Goal of the exercise
Filter the listing down to the lines containing the word "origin".

┄┄┄┄┄┄┄┄┄┄┄┄┄┄┄┄┄┄┄┄

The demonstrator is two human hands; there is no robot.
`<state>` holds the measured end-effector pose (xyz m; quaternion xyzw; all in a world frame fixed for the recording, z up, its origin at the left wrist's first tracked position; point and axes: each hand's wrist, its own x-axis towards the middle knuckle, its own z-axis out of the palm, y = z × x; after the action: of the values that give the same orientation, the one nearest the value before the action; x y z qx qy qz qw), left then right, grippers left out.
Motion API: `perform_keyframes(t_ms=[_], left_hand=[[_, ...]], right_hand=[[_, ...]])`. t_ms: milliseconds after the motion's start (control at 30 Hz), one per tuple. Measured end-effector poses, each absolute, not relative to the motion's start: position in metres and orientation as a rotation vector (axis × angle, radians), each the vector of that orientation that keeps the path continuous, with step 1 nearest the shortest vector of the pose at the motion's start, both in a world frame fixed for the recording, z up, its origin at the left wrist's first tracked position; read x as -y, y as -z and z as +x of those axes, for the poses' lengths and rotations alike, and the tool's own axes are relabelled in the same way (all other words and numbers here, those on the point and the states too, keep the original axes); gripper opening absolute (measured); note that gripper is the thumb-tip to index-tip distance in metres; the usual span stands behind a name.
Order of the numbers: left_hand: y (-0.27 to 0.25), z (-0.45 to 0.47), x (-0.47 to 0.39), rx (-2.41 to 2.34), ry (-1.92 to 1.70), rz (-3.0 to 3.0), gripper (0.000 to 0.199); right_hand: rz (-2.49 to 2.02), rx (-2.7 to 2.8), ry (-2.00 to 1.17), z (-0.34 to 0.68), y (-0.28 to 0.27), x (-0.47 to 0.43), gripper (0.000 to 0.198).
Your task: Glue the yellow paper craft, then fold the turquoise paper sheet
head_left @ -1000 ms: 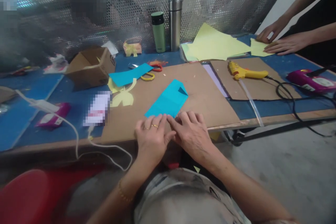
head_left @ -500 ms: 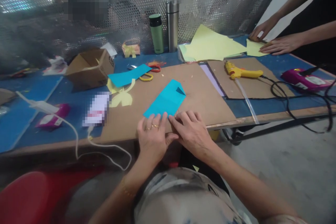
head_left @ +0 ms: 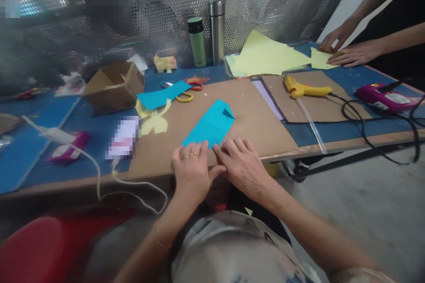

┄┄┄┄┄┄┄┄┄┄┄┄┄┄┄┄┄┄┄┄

Response
`<state>` holds the measured end-effector pose (xyz m; quaternion xyzw; all in a world frame fixed for the recording, z up, its origin at the left wrist's first tracked position; point and axes: each hand's wrist, its own x-axis towards the middle knuckle, its own z-axis out of the palm, y = z × x; after the action: of the values that give the same orientation, the one nearest the value before the action; x y z qx qy qz qw), left then right, grippers left out.
Motion API: `perform_keyframes(t_ms=[_], left_hand=[[_, ...]], right_hand=[[_, ...]])`. t_ms: milliseconds after the motion's start (control at 30 Hz), one per tuple. Measured end-effector poses, each absolute, not relative to the motion's start: position in metres and orientation as a rotation vector (axis × angle, radians), each the vector of that orientation that keeps the path continuous, with step 1 nearest the shortest vector of the pose at the motion's start, both in a world frame fixed for the recording, z up, its origin at the left wrist's first tracked position; read x as -y, y as -z and z as +x of those axes, for the poses' lengths and rotations alike, and the tool's own axes are relabelled in the same way (all other words and numbers here, those on the point and the states too, keep the original axes); gripper opening absolute (measured); note that gripper is the thumb-tip to index-tip distance in metres; the usual span stands behind a name.

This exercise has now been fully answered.